Il governo investe già le riforme dei codici di procedura (civile e penale) per l’abbreviazione dei tempi della giustizia e di quelli del Consiglio superiore della Magistratura (per i quali si prevede anche un diverso sistema di votazione nelle elezioni dei componenti interni, al fine di ridurre il peso delle correnti), vuole allungare i tempi della prescrizione (forse fermandola al prima grado del giudizio), intervenire radicalmente sulle impugnative, prevedere l’archiviazione per i reati lievi, intervenire sui tempi di iscrizione dei reati e in materia civile, favorire la conciliazione preventiva e l’arbitrato, snellire il ricorso in Cassazione…

 

La distanza tra le due posizioni è palese.

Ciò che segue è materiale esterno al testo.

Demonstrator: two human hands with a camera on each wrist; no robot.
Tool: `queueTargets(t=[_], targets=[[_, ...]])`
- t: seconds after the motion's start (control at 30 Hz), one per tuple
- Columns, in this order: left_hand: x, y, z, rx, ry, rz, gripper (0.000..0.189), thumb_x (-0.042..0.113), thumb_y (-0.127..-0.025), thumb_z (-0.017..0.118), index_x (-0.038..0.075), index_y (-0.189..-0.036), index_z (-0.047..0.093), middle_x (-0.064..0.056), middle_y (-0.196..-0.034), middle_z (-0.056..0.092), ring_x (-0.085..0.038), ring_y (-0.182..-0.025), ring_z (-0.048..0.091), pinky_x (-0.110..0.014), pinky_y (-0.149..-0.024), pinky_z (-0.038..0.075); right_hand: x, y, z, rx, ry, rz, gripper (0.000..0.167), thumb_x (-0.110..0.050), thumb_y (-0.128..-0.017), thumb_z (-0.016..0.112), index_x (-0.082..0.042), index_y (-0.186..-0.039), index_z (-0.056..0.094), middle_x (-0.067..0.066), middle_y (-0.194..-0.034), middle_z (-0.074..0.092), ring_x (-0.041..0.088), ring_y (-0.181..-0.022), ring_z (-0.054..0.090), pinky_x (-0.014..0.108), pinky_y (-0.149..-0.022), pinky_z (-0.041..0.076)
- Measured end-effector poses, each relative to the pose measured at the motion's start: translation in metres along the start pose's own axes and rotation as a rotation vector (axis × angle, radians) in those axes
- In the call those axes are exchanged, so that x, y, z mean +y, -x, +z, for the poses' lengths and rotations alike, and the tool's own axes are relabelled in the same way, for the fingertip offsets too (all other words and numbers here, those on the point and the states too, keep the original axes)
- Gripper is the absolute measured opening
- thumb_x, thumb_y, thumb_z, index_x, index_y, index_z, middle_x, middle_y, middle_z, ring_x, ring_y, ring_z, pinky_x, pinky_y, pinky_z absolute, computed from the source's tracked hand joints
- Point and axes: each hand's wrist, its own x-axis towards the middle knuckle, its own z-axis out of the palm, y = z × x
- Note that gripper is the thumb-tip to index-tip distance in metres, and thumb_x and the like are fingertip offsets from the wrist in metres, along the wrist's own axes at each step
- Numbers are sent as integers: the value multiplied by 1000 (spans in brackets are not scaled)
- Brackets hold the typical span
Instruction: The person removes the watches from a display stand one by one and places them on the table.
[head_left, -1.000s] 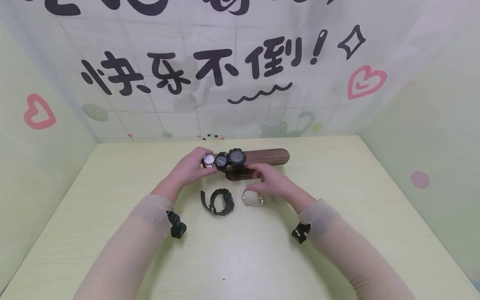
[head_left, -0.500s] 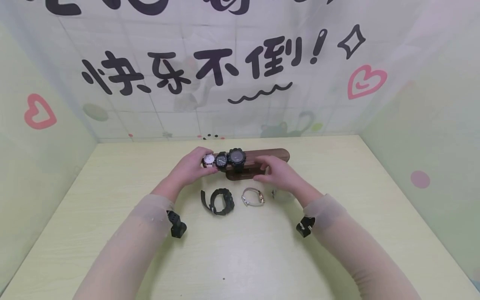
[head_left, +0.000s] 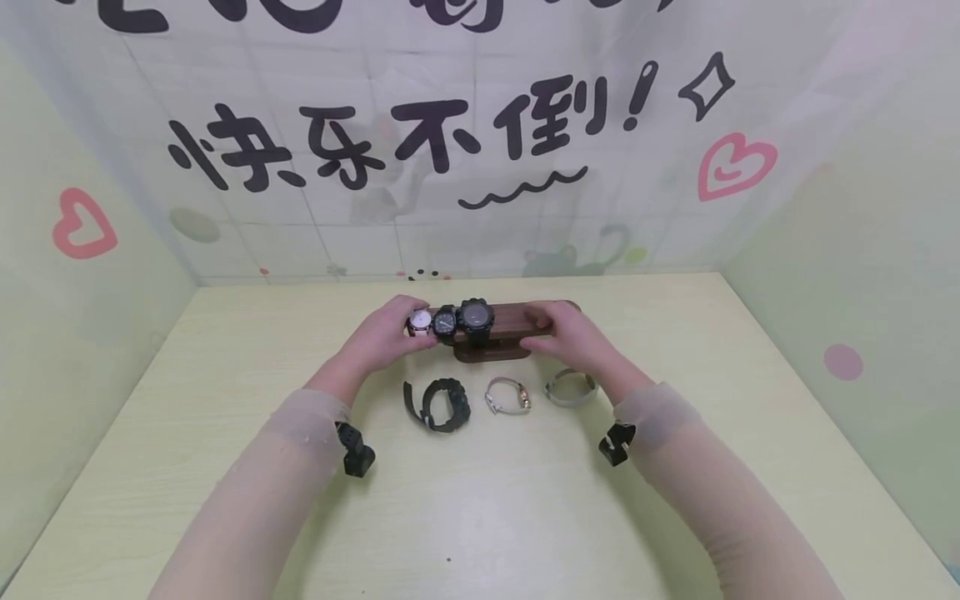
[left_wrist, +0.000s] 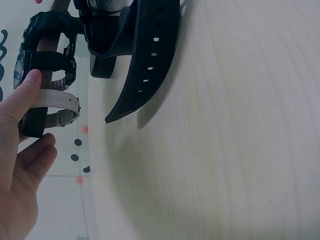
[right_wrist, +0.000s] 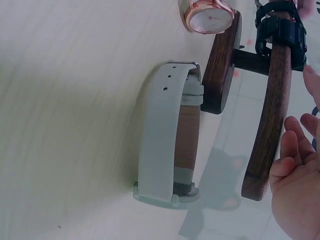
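Note:
A dark wooden watch stand (head_left: 512,317) has a crossbar carrying a white-strapped watch (head_left: 420,321), a black square-faced watch (head_left: 445,322) and a bulky black watch (head_left: 476,316). My left hand (head_left: 386,333) grips the bar's left end by the white-strapped watch, its thumb (left_wrist: 31,82) against the bar. At the bare right part of the bar is my right hand (head_left: 572,337), fingers loosely bent and thumb apart; in the right wrist view its fingertips (right_wrist: 290,132) lie right at the bar's edge, with nothing held between them.
In front of the stand lie a black watch (head_left: 446,406) with its strap undone, a slim watch (head_left: 508,396) with a rose-gold case, and a pale-strapped watch (head_left: 570,389). They rest on a light wooden table (head_left: 480,508). Printed panels (head_left: 315,242) enclose the back and sides.
My right hand has moved right along the stand, away from the slim watch to the bar's right part, uncovering the pale-strapped watch. The left hand keeps its grip.

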Motion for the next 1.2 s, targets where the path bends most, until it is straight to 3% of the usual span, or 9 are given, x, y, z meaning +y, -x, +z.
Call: queueTargets(t=[0.23,0.67,1.2], targets=[[0,0,0,5,-1,9,64,28,-82,73,-1,-132,45,-19,-134,46,-33,-117,47,-47,-100,38,4,-1,-3,5,18,11,57,-24,-83,72,-2,-132,51,14,-110,58,26,-101,52,40,-91,44],[-1,-1,-1,2,-3,30,64,27,-82,73,-2,-132,46,-20,-134,46,-34,-119,46,-47,-101,36,10,-1,-9,30,49,45,60,-25,-82,73,-3,-133,50,15,-113,56,27,-104,50,41,-94,42],[-2,-1,1,6,-1,29,63,28,-82,73,-1,-132,46,-18,-133,46,-32,-117,47,-46,-101,37,15,-2,-11,91,186,41,55,-32,-79,76,-10,-126,60,16,-106,54,32,-97,44,45,-85,38]])
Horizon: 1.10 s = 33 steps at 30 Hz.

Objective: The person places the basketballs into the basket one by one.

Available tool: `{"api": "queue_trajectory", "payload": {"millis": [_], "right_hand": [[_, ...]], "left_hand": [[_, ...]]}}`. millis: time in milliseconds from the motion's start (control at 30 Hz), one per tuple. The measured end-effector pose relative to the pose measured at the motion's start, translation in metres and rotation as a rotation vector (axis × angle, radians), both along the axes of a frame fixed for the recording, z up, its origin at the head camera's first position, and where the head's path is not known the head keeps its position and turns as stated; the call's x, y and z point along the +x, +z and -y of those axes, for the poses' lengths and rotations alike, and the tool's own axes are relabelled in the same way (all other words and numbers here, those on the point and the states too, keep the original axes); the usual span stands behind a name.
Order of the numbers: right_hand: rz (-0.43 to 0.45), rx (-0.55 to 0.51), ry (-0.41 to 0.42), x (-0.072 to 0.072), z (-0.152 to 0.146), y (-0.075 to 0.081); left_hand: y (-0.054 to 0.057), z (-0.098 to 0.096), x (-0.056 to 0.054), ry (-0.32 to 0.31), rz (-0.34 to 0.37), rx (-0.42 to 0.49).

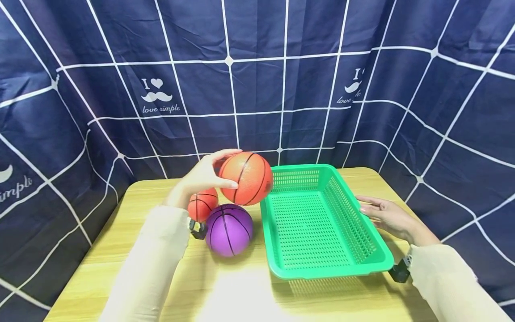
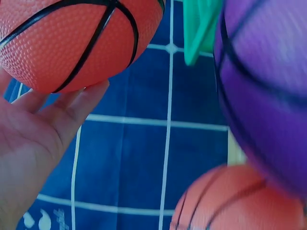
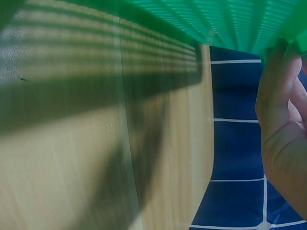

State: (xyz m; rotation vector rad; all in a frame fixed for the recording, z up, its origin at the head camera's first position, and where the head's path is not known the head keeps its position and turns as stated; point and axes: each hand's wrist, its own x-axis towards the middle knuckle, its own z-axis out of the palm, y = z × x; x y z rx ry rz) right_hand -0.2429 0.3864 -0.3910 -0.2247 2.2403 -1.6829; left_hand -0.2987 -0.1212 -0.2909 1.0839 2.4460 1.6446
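Note:
My left hand (image 1: pixel 203 176) holds an orange toy basketball (image 1: pixel 248 179) up in the air, its thumb on the near side and other fingers around the far side. The ball hangs beside the left rim of a green plastic basket (image 1: pixel 267 243). Below that hand, a purple ball (image 1: pixel 229 235) and a smaller red-orange ball (image 1: pixel 202 203) sit together on the table; in the left wrist view the purple ball (image 2: pixel 268 81) looms close. My right hand (image 1: pixel 388 217) touches the basket's right rim with extended fingertips; in the right wrist view its fingers (image 3: pixel 283 81) lie against the green edge.
The light wooden table (image 1: pixel 132 214) carries the basket on its right half and the two resting balls left of it. A dark blue curtain (image 1: pixel 257 89) with white grid lines encloses the back and sides. A small black device (image 1: pixel 198 229) sits at each wrist.

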Motion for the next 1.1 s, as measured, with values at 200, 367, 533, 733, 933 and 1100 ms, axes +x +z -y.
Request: {"api": "queue_trajectory", "payload": {"millis": [200, 367, 533, 733, 933, 1100], "right_hand": [[-0.009, -0.025, 0.008, 0.001, 0.0, 0.001], [-0.005, -0.005, 0.006, 0.0, 0.0, 0.002], [0.002, -0.018, 0.011, 0.0, 0.001, 0.003], [-0.002, -0.023, 0.0, 0.0, 0.001, 0.004], [0.008, -0.021, -0.013, 0.001, 0.002, 0.005], [0.005, -0.057, -0.009, 0.0, 0.002, 0.003]], "left_hand": [[-0.003, -0.039, -0.012, -0.033, 0.014, 0.024], [-0.009, -0.07, -0.021, -0.075, 0.028, 0.067], [-0.012, -0.096, -0.028, -0.082, 0.011, 0.075], [-0.017, -0.126, -0.034, -0.029, 0.033, 0.044], [-0.029, -0.156, -0.036, 0.028, 0.056, 0.014], [-0.041, -0.177, -0.034, 0.071, 0.118, 0.026]]}}
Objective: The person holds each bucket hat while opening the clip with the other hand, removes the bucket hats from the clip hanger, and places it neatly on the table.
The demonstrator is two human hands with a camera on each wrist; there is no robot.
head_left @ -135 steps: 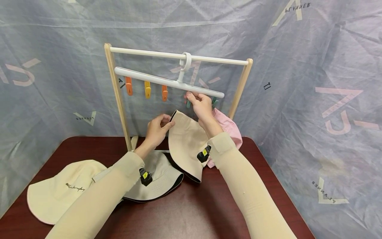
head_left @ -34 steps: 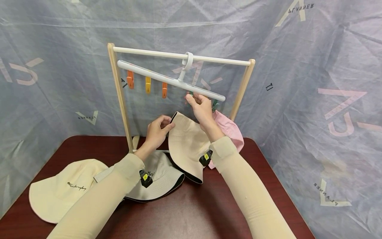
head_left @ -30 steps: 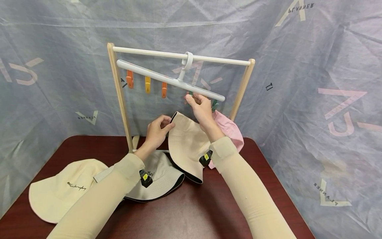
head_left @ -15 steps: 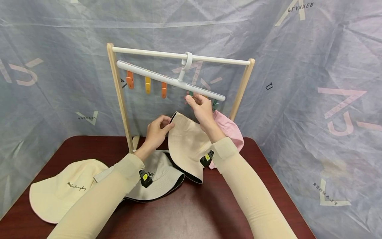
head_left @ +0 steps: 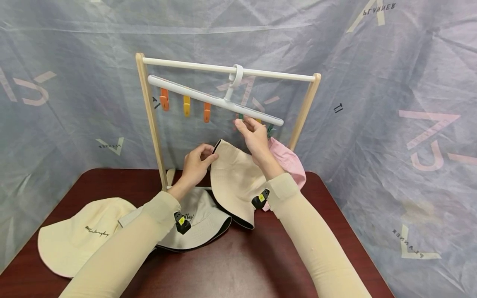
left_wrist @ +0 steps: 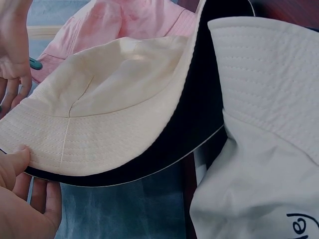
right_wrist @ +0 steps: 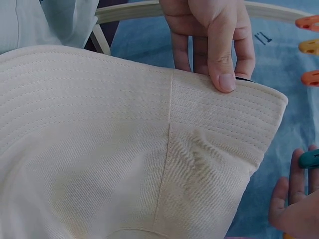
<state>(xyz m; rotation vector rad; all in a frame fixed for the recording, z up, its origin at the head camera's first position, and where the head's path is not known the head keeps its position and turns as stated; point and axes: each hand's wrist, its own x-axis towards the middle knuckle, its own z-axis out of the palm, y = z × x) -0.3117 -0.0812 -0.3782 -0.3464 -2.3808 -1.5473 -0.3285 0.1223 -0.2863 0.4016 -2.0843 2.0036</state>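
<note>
A beige bucket hat [head_left: 232, 182] with a dark lining is held up tilted below a white hanger [head_left: 193, 94]. My left hand [head_left: 195, 163] pinches its brim, thumb on the beige side [right_wrist: 99, 164] and fingers behind. Up at the hanger's lower right half, my right hand [head_left: 256, 140] has thumb and finger at a green clothespin [head_left: 240, 116], seemingly pinching it; the right wrist view shows this clothespin [right_wrist: 310, 159] in front of the fingers, the thumb's grip partly hidden. A pink hat [head_left: 288, 159] hangs from another green clothespin [head_left: 270, 130] to the right.
Two orange clothespins [head_left: 164, 99] and a yellow one [head_left: 186, 105] hang on the hanger's left half. A wooden rack [head_left: 149, 107] carries the hanger. On the dark red table [head_left: 231, 265] lie a grey hat [head_left: 203, 223] and a cream hat [head_left: 74, 240], partly behind the left arm.
Compared with 4.5 s ago, the hanger tilts more, its left end higher and its right end lower. Both hands and the beige hat stay almost in place.
</note>
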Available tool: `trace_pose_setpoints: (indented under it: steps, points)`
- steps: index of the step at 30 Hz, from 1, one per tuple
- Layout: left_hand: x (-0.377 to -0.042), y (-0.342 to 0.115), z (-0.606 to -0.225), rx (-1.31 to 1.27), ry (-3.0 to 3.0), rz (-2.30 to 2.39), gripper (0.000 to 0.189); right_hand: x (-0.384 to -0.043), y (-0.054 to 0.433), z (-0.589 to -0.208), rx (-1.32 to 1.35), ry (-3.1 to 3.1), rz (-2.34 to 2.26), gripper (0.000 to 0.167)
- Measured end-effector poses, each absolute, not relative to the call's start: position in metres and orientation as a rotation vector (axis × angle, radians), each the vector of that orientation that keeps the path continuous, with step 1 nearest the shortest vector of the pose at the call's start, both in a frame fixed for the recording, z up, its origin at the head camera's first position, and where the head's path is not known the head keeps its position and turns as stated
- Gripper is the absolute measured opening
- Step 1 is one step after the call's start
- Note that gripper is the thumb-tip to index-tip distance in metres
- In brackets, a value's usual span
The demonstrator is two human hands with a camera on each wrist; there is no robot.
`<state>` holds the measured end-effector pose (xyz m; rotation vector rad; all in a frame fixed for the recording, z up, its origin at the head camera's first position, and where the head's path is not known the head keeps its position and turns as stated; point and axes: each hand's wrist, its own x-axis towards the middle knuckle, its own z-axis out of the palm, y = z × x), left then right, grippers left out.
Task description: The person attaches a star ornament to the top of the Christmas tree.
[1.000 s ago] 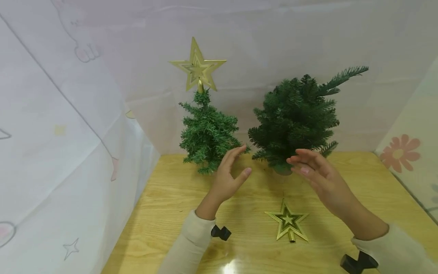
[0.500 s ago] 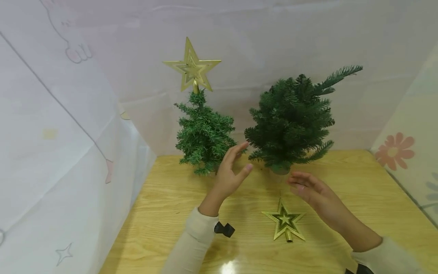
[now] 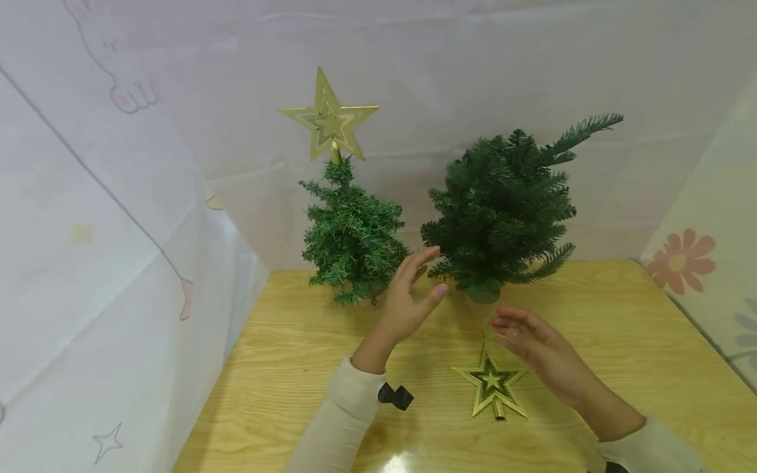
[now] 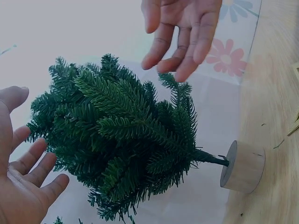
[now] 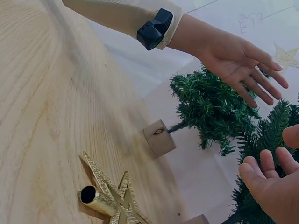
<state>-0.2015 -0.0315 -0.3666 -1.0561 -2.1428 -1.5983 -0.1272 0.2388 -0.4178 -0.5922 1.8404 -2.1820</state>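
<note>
A: Dark-green Christmas tree (image 3: 499, 210)?
B: One, upright on a round wooden base (image 4: 243, 166), rear right of bench (image 3: 284, 341); top branch (image 3: 585, 135) pointing right.
A: Gold star (image 3: 491, 381)?
B: Flat in front, socket (image 3: 499, 410) pointing away from tree.
A: Left hand (image 3: 405, 302), right hand (image 3: 547, 358)?
B: Both near tree, fingers (image 4: 55, 186) relaxed, well open, holding nothing

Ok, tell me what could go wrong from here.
The left hand appears in front of the gap between the star-topped Christmas tree and the darker Christmas tree; a sideways sweep might bump either one.

The darker tree spreads well beyond its small round wooden base, so an uneven push could tip it.

The loose gold star topper lies on the table near the right hand, which might knock it if lowered carelessly.
</note>
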Motion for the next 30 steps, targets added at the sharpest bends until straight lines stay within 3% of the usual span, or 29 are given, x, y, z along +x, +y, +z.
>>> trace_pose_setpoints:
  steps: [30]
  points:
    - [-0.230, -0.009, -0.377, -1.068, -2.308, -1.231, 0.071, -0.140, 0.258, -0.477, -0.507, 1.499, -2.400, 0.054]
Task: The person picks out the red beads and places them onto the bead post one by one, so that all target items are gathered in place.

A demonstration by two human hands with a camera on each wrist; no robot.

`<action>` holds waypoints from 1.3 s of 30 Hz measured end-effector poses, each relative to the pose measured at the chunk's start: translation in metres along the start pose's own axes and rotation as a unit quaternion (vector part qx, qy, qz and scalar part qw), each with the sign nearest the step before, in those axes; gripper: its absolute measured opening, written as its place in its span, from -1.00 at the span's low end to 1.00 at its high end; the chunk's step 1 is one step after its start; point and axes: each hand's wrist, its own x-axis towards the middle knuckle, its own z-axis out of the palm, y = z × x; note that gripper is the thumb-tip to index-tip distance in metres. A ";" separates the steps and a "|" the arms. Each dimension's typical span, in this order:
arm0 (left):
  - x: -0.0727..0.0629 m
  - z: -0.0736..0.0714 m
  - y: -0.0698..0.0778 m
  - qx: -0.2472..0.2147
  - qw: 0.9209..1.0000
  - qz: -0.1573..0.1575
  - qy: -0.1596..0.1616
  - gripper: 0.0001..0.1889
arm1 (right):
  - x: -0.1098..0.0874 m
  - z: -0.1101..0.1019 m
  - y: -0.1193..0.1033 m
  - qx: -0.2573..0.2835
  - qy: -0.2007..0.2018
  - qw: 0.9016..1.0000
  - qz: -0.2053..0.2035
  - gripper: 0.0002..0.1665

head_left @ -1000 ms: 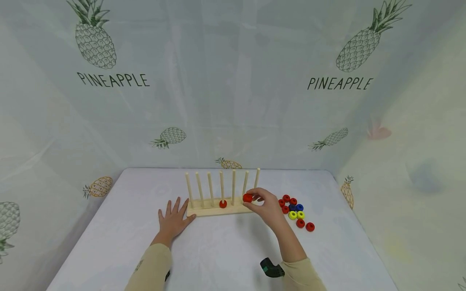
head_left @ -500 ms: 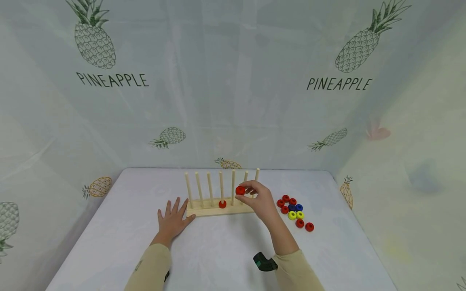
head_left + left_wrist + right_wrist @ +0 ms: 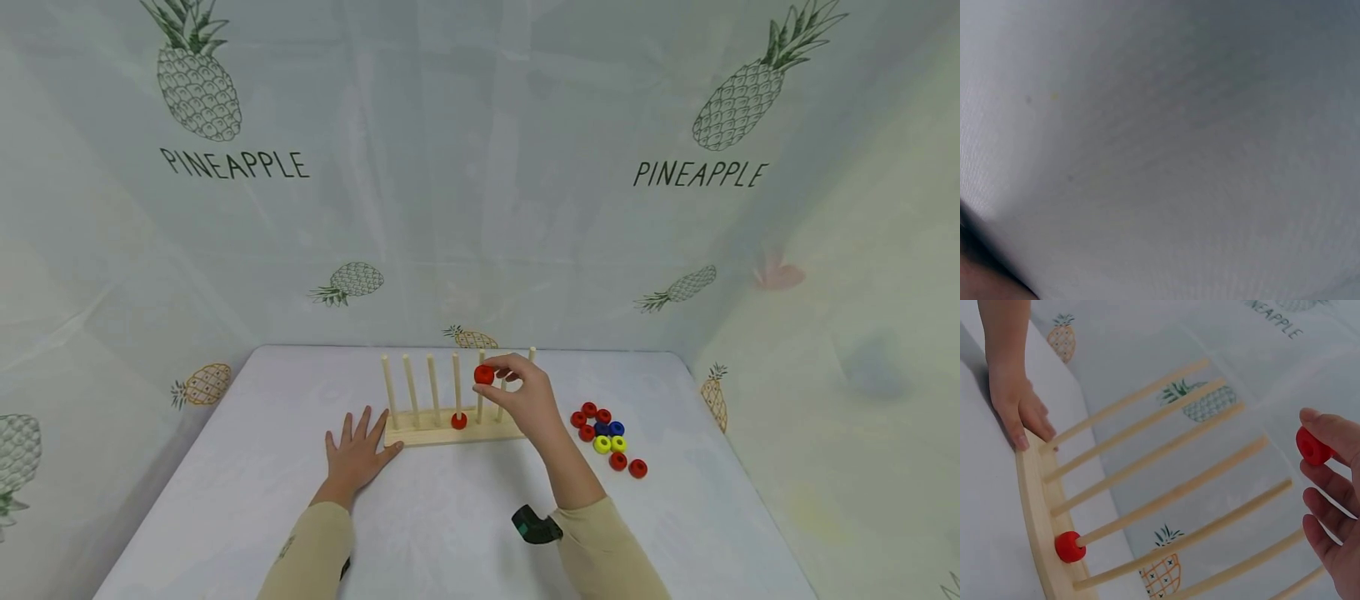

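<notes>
One red bead (image 3: pixel 483 375) is off the pegs, near the fifth from left, pinched between thumb and fingers of the right hand (image 3: pixel 528 396); gripping its sides leaves the hole uncovered. Rack (image 3: pixel 438 437): seven pegs (image 3: pixel 434 392), a seated red bead (image 3: pixel 459 422) on the fourth. Left hand (image 3: pixel 356 457), at the rack's 9 o'clock: fingers spread against its end, presumably steadying it. Ten loose beads (image 3: pixel 602 430) at 3 o'clock on the tabletop (image 3: pixel 442 517), apparently kept within right-hand reach. Backdrop (image 3: pixel 480 208) reads "PINEAPPLE" at 10 and 2 o'clock. No brand legible.
</notes>
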 end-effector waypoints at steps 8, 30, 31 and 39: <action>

C’è, comunque un tema comune: le intercettazioni: ma anche qui il giudizio non cambia: AR e QR pensano all’art. 15 della costituzione: "La libertà e la segretezza della corrispondenza e di ogni altra forma di comunicazione sono inviolabili"; il governo cerca di mettere una pezza per i danni più gravi: evitare che le telefonate finiscano nelle ordinanze di custodia cautelare; non dare le copie alla prima udienza di stralcio.

 

Infine il tema cui forse i magistrati sono più sensibili: la responsabilità civile dei giudici, che resta comunque indiretta (il cittadino cita lo stato, che, se condannato, può rivalersi sui giudici), come in genere nei regimi democratici; e del resto al giudice l’eventuale vincitore può pignorare solo un terzo dello stipendio…

 

L’impianto governativo delle riforma quindi non si avventura sul terreno dei problemi di ordine costituzionale e dei diritti civili e umani e se la preoccupazione per i tempi della giustizia è di prim’ordine non si può però trascurare il fatto che, già per quanto finora è dato conoscere del progetto governativo, esistono almeno due punti sui quali è doveroso soffermarsi: le intercettazioni e le impugnative.

 

La segretezza della corrispondenza, quali che siano gli strumenti usati, è un pilastro della democrazia e dei diritti personali; la giustizia risponde con la necessità di affrontare i problemi gravissimi delle indagini che scaturiscono dalla concreta situazione odierna dell’ordine pubblico, esposto alle minacce della criminalità organizzata, del terrorismo internazionale, e, si può aggiungere anche, del corretto funzionamento dei pubblici apparati, messo in crisi dalla corruzione e dall’evasione fiscale. Non è facile venirne in capo.

 

Stesso discorso per i rimedi contro i provvedimenti del giudice, perché la realtà dell’andamento concreto della giustizia testimonia  che, proprio in processi che più hanno suscitato perplessità e pareri contrastanti, il giudizio di secondo grado ha portato ad annullamenti delle sentenze di primo grado e, non di rado, con motivazioni pesanti (come l’insussistenza del fatto, e cioè, in buona sostanza, il processo imbastito su teoremi). Materia complessa, dove la ragione e il torto non sono separabili con un colpo di spada.

 

Non sembra poi che l’assenza del tema della custodia cautelare, o carcerazione preventiva che dir si voglia (con espressione che, però, mette il dita sulla piaga), possa esser trascurato. Non sappiamo se il governo pensi che la questione sia da restare affidata alla costruzione di nuove carceri, in modo che ci sia posto per tutti, perché si tratta sempre di un altro fondamentale problema di democrazia, la libertà personale.

 

Se quindi è chiaro che il governo non può che essere angosciato dalla pendenza di nove milioni di processi pendenti, allora, in effetti, non sarebbe male occuparsi di questi con un provvedimento legislativo separato, magari integrato anche da un’indagine interna sul carico dei singoli uffici giudiziari.

 

La giustizia è un tema gravissimo e la gravità risulta rafforzata dalla complessità e dalla contraddittorietà stessa degli aspetti che la caratterizzano, forse più di tutto dal fatto che molte fondamentali riforme in questo campo non si possono fare senza i giudici e nemmeno con i giudici.